I too look forward to wider application of the cryoprotectants and perfusion technology created by 21st Century Medicine. Yes, it may not be immediate; the first thing to do is to try these methods on brains. (There was a time lapse between the first Wright brothers flight and the use of 747's, after all).
There is also some question in my own mind about whether or not some of the perfusion methods described will prove to be patentable ... but even the cryoprotectants alone make a big advance.

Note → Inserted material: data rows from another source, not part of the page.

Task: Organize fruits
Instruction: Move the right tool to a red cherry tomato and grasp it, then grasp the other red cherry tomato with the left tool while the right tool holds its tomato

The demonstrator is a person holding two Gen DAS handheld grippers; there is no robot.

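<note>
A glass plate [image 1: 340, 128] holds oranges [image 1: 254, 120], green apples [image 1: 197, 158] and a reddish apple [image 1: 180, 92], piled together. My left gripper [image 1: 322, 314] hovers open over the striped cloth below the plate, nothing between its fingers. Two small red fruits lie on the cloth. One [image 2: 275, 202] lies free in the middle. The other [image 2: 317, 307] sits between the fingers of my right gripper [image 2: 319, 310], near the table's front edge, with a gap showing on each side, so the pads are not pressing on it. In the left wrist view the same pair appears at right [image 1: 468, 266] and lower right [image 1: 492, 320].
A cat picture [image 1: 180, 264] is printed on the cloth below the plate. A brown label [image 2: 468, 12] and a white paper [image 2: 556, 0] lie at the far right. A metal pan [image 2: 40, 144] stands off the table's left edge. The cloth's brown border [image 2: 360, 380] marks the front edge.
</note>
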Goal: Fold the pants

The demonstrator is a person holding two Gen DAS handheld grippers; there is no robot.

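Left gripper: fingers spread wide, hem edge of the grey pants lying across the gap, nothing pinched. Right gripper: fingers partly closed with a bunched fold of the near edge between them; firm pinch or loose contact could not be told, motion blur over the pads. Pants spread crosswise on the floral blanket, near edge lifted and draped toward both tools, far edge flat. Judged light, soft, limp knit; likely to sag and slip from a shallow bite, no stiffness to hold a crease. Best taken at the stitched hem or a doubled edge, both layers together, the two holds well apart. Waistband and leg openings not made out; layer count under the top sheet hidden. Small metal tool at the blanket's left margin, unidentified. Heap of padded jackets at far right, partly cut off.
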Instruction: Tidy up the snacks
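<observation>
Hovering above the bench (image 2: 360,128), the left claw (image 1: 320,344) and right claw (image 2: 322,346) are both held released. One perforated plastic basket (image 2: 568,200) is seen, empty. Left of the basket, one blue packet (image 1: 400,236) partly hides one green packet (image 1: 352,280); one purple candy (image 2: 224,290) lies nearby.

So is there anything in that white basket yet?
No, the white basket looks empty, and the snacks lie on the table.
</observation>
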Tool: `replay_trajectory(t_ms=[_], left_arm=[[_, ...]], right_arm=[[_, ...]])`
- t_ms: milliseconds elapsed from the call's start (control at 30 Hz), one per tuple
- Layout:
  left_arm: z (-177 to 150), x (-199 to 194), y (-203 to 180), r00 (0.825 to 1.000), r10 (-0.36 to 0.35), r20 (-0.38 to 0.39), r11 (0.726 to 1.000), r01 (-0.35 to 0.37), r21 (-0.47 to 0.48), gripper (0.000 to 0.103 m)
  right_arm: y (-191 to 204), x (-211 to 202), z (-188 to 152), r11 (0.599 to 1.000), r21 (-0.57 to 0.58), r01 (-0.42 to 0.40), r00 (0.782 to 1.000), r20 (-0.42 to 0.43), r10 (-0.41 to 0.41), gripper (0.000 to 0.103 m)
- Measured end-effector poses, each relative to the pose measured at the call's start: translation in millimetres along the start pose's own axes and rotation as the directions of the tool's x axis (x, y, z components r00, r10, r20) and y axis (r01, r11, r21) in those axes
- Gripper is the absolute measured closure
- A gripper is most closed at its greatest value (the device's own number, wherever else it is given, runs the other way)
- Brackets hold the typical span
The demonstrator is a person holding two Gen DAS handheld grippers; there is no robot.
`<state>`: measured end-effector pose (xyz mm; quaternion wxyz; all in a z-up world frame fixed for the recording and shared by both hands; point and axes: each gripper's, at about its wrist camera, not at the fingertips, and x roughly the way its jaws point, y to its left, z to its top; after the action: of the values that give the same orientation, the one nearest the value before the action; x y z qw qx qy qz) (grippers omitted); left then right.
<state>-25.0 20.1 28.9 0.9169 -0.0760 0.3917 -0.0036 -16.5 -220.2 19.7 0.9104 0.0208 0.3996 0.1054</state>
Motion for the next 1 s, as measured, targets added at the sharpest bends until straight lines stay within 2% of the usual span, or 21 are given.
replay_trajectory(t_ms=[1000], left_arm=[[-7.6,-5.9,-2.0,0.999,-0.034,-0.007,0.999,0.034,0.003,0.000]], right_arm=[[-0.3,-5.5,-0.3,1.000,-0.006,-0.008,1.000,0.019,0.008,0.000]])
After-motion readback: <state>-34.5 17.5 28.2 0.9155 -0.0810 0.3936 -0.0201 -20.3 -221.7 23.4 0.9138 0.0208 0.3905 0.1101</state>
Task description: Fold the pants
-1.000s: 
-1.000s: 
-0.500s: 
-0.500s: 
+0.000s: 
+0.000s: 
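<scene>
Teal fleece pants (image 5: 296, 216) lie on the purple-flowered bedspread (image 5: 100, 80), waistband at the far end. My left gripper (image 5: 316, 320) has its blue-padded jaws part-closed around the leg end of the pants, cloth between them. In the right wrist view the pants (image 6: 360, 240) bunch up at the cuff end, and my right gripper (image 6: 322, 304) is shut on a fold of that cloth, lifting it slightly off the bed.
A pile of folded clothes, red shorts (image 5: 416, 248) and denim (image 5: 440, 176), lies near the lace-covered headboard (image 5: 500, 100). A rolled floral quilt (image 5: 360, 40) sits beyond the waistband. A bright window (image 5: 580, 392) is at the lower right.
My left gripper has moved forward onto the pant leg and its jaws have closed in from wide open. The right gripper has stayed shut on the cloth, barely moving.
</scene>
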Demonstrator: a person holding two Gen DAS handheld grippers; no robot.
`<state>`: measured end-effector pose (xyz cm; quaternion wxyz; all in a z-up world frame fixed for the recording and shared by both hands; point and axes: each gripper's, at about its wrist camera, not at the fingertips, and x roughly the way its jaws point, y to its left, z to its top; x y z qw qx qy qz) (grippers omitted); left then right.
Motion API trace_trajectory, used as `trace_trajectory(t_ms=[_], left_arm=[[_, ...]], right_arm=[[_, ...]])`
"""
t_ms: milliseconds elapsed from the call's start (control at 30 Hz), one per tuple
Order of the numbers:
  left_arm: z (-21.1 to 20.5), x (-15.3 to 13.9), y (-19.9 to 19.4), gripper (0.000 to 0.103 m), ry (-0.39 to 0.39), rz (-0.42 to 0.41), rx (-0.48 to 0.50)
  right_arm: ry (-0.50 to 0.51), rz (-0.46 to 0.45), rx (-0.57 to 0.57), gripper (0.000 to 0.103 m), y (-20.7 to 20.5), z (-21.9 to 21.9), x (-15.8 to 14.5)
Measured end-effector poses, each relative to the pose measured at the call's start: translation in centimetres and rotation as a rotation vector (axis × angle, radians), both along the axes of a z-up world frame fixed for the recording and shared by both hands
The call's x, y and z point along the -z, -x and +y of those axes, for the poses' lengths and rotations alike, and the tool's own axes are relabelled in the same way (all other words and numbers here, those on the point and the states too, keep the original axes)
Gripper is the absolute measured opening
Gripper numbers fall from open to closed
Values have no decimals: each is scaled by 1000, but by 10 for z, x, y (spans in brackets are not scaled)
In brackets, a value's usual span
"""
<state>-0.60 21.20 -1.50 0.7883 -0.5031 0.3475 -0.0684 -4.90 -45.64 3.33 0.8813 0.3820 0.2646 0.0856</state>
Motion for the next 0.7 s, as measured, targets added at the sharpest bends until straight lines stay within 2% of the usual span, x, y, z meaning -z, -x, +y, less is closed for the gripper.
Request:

As for congratulations, it seems to me that the most congratulations are due to Saul Kent and Bill Faloon, who funded 21st Century Medicine in the first place. Yes, such advances do require redoubtable technical and scientific knowledge, too, but they could not have occurred without funding ... and in my own personal estimation, they might have occurred as long as 10 years ago, if only the funding had then existed.
Best and long long life to all,
From: Thomas Donaldson <tdonald@hubble.dialix.com.au> Subject: I was using two standards, one for knowledge and another for action Date: Tue, 28 Sep 1999 23:42:03 +1000 (EST)
Hi Mike!
Perhaps I put the matter too strongly. I've frequently found, however, that things which first look simple turn out to be much harder than we think, and it was general thoughts of this kind which made me comment that working out how to vitrify brains may take longer than expected.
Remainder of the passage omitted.